Should we fear that the postponements of major meetings such as COP 26 will slow down our recent advances in responsible investment? It is important to distinguish between, on the one hand, progress in regulating sustainable and responsible investment, and on the other, progress in green or social regulation, which is more directed at business and government. Similarly, we must make a distinction between European and international ambitions.

On November 14, 2019, the European Investment Bank published its latest investment strategy, which has sought to align its financing activities with the objectives of the Paris Agreement as of 2020. However, we must ensure that the European Central Bank’s support of the economic recovery does not cancel out the sustainable goals of the European Investment Bank.

At the level of the European Commission, the Green Deal aims to achieve climate neutrality by 2050, and pushes the EU to increase its climate ambitions. The details of the Green Deal are still largely unknown. However, it will significantly impact all economic sectors. We must also invest in the reconversion of certain sub-sectors or activities to ensure a just transition. These investments must be made within the next 5 to 10 years, otherwise the accumulated delay will only aggravate the situation and increase the necessary funding.

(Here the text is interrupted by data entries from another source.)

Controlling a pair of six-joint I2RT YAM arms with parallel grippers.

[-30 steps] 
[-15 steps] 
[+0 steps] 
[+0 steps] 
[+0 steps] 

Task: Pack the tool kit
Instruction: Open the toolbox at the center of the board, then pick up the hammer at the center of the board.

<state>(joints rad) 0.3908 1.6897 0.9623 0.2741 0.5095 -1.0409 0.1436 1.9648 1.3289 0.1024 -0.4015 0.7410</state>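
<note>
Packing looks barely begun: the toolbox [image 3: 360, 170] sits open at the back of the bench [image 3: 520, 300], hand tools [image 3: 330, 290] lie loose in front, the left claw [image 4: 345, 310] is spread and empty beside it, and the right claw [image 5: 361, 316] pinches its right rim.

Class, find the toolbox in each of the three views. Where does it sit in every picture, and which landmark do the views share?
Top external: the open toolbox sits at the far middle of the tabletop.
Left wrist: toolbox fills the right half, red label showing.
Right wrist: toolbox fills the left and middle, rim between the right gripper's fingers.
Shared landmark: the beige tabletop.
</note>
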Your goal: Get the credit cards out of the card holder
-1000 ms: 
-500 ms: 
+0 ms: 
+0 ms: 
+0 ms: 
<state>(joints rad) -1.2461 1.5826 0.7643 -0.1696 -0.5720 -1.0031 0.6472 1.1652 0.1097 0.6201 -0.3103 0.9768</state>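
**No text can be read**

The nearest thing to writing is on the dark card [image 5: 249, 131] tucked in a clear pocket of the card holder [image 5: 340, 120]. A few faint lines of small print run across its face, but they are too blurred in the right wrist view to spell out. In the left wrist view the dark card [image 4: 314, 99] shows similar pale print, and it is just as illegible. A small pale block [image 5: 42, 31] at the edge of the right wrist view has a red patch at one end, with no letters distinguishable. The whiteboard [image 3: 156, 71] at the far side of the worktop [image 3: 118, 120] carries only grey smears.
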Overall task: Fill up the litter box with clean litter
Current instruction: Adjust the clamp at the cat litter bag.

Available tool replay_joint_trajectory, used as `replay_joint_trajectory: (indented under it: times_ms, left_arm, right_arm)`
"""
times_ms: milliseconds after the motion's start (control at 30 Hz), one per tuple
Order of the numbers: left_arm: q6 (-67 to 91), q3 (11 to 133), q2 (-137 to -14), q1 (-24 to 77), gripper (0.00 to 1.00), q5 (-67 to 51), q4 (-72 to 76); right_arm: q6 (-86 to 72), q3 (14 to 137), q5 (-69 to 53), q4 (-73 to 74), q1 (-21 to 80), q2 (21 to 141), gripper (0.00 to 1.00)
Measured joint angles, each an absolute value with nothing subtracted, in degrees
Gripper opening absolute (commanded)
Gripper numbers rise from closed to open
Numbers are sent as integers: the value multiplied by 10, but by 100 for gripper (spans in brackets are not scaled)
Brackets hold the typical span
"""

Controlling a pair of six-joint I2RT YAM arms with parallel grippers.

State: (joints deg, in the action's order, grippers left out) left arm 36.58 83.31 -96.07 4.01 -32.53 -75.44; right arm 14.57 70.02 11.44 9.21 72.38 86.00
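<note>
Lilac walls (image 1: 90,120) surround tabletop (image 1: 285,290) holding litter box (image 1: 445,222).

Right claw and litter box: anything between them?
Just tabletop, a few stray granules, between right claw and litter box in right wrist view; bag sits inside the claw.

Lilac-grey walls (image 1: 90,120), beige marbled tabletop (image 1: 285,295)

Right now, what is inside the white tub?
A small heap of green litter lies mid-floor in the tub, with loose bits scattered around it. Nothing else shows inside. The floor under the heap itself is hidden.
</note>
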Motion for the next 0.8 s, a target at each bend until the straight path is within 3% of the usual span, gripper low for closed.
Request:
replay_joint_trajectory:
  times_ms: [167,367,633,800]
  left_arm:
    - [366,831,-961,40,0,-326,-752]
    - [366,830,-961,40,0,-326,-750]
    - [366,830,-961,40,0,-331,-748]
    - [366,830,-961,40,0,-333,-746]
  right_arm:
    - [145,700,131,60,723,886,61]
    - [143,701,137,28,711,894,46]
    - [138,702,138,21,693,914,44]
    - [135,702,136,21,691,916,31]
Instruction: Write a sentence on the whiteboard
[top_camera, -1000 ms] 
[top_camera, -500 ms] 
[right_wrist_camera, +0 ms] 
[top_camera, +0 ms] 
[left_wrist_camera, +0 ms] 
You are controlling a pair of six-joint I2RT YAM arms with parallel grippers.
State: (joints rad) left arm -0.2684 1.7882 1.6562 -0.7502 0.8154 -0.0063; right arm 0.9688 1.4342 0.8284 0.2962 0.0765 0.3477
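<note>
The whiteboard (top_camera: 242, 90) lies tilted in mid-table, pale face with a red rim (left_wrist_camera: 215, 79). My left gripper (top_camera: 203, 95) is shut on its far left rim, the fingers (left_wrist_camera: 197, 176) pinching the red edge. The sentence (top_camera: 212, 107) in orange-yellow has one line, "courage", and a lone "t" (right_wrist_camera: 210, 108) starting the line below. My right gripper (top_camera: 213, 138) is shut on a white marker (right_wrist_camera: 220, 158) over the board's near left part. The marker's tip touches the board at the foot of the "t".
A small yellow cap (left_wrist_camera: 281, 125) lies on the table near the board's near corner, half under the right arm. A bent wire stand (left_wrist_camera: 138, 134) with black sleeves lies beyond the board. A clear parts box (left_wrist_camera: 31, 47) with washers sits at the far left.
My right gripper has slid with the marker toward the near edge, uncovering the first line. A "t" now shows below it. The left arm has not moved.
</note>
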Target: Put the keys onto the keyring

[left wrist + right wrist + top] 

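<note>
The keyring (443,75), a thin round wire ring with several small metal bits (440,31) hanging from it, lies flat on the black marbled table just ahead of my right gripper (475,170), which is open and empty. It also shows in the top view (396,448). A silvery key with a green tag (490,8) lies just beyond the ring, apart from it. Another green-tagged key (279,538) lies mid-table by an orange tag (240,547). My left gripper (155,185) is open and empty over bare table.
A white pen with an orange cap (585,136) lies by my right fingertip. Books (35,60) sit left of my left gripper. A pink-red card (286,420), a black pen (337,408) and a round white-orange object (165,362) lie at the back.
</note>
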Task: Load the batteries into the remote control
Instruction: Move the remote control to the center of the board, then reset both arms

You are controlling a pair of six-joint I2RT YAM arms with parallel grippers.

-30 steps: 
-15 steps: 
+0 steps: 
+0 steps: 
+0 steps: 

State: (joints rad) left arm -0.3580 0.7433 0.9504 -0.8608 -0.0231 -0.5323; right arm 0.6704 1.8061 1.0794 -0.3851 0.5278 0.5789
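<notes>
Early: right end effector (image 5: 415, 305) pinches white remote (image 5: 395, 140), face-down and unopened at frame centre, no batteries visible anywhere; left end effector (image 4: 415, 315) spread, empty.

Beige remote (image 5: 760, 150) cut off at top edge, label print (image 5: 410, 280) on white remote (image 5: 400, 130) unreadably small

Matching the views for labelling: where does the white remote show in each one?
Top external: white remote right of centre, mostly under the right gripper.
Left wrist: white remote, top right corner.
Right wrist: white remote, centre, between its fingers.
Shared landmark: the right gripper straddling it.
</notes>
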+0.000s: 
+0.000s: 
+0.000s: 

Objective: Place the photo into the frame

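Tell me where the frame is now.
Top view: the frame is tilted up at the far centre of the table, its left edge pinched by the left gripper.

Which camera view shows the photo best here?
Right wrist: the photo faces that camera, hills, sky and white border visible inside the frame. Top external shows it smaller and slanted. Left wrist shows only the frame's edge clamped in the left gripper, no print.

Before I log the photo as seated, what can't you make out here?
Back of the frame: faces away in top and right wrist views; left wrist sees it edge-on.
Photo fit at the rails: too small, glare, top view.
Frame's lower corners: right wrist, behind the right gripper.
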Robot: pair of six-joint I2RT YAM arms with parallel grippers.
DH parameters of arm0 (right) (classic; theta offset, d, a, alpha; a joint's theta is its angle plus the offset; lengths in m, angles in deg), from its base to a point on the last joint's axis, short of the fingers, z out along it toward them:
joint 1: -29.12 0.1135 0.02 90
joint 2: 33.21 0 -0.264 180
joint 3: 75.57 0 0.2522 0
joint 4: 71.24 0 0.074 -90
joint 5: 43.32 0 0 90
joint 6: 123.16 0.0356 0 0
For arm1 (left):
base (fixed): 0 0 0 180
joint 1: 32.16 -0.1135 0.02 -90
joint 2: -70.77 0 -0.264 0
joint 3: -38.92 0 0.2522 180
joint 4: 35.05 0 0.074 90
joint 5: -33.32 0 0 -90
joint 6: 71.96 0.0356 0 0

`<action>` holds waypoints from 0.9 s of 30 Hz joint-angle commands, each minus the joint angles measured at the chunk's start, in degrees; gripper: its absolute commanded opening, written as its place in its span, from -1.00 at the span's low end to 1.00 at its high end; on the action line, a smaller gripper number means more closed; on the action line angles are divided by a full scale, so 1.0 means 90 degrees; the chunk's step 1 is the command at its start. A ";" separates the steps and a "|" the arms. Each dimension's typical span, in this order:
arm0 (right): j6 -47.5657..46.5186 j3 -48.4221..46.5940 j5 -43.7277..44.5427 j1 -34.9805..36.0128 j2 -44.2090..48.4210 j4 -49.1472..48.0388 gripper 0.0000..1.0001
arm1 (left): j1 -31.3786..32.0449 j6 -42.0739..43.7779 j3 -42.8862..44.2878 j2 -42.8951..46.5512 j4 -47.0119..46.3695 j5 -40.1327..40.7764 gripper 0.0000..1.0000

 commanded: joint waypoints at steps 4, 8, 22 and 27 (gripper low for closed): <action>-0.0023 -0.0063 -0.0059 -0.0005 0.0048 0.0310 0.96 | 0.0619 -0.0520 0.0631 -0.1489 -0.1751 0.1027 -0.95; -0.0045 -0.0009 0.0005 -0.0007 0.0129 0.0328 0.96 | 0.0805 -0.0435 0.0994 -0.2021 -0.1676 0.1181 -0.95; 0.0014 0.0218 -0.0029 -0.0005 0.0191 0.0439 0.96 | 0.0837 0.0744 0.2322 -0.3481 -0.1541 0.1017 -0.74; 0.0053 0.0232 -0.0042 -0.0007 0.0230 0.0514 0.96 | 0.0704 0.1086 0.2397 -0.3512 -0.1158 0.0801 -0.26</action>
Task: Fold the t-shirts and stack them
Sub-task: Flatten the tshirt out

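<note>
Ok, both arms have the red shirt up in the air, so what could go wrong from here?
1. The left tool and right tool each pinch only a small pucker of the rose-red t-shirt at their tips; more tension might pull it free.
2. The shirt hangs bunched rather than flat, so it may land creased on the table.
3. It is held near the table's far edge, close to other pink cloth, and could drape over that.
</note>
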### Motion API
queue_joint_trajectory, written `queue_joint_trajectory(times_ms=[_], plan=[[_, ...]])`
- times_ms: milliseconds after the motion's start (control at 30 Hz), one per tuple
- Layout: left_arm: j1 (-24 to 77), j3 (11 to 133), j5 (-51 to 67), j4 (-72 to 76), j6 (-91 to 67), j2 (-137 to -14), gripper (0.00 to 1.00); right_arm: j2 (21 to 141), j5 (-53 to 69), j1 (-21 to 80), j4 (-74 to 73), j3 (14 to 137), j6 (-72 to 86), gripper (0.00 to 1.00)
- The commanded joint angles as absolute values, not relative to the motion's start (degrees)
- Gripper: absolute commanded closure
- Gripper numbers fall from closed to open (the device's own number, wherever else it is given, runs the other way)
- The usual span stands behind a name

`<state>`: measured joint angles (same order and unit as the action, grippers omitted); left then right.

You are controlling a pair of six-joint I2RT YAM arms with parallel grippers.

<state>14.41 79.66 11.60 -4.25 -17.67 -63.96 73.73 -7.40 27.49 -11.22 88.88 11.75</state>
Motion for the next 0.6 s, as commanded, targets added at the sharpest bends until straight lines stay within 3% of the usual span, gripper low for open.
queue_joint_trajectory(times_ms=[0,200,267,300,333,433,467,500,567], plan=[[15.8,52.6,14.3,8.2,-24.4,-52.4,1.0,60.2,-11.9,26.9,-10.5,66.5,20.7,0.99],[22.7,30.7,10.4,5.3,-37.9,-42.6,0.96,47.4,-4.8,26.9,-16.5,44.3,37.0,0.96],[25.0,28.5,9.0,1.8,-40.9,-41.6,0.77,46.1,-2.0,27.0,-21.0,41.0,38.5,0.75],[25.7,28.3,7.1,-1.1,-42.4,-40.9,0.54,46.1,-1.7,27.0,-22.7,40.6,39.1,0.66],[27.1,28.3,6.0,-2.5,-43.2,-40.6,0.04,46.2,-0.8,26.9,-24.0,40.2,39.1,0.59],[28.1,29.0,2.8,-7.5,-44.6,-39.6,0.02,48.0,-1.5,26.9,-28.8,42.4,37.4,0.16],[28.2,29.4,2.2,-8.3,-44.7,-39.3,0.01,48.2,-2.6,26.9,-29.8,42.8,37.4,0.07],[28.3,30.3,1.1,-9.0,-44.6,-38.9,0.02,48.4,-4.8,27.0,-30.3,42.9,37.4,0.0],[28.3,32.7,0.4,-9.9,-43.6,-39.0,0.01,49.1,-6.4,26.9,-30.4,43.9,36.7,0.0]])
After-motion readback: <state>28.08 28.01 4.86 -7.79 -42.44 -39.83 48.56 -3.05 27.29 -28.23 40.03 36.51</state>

The COVID-19 crisis demonstrates why -now more than ever- sustainable and responsible investment needs a clear and common language to support its structural growth.

Several initiatives (e.g. the SASB, GRI or the TCFD recommendations) can help responsible finance practitioners. However, their diversity can also create a lot of confusion. The European Commission’s Green Taxonomy could potentially address this issue. It does not exclusively target green products, but touches on all financial solutions. Additionally, it can even impact corporate governance and strategy by questioning certain business activities, or influence future M&A. As such, this strategy has a significant impact across the entire investment value chain.

In conclusion, sustainable and responsible investment focuses on financing entities that have embraced the concept of stakeholder governance, and have clearly identified the risks and opportunities of current environmental, social and governance issues.